WORK INSTRUCTION. Note each line of the listing that contains the string "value", and copy it.

RECORDED INFORMATION.
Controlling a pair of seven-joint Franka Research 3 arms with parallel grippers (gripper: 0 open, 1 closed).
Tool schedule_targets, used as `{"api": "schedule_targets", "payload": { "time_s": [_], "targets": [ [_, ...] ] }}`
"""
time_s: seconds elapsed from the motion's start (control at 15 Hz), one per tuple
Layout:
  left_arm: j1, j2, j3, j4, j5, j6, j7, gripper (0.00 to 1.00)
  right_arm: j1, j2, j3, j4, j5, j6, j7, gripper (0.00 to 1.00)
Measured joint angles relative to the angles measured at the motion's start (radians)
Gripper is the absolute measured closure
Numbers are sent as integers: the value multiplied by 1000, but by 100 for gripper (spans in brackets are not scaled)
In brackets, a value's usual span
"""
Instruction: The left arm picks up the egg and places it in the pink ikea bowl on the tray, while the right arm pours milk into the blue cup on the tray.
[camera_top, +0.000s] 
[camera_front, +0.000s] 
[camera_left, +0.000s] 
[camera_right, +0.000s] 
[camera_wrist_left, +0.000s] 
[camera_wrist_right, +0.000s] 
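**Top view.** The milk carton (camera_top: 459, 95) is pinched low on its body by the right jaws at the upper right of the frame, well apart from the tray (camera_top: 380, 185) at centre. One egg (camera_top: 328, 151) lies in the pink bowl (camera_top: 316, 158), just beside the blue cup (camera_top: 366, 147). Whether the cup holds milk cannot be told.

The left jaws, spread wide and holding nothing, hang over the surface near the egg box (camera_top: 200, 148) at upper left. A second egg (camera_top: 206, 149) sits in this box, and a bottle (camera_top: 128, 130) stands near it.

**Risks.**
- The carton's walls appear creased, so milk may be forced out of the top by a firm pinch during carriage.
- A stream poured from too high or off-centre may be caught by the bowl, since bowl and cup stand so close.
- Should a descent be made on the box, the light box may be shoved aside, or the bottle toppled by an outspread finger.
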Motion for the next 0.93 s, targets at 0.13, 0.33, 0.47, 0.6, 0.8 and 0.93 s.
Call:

TASK RESULT.
Numbers are sent as integers: the value multiplied by 1000, but by 100 for gripper (spans in brackets are not scaled)
In brackets, a value's usual span

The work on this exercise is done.